BEGIN Recorded information

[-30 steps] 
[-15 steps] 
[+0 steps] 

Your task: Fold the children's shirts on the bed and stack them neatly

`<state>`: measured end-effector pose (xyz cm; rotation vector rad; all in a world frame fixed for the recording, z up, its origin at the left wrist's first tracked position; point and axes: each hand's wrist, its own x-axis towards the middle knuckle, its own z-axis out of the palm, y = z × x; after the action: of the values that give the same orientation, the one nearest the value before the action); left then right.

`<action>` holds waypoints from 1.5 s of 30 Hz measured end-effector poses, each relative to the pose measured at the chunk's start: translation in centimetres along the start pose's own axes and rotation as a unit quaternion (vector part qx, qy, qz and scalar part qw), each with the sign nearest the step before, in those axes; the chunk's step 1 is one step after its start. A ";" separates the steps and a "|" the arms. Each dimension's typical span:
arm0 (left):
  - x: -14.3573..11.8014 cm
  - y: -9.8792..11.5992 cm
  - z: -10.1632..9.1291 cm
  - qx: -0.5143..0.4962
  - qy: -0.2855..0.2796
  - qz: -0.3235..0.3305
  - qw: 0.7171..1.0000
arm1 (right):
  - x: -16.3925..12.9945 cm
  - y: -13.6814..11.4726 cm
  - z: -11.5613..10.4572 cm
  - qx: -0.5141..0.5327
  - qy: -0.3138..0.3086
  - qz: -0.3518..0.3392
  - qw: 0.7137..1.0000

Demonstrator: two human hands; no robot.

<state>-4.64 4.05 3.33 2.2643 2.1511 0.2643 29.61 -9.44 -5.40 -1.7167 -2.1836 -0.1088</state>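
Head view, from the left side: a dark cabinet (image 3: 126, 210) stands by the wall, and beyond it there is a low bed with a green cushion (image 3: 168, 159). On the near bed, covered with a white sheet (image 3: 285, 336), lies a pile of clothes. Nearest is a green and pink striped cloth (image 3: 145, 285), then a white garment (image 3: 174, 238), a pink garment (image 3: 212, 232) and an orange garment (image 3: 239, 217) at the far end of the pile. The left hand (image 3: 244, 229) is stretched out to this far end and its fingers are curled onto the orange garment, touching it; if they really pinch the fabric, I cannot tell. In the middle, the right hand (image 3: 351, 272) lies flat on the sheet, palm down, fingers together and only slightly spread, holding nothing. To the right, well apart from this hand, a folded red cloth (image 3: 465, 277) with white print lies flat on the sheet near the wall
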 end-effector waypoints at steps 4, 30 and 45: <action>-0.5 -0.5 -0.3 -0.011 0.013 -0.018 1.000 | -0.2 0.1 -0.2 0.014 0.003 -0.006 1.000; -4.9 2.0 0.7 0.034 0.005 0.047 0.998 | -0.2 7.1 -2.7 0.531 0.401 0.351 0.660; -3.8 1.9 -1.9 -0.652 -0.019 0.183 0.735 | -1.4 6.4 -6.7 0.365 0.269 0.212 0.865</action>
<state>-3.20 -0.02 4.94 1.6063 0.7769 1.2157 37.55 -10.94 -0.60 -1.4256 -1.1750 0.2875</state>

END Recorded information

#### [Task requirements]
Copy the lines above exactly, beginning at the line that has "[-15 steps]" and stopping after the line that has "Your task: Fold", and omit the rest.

#### [Completed exercise]
[-15 steps] 
[+0 steps] 

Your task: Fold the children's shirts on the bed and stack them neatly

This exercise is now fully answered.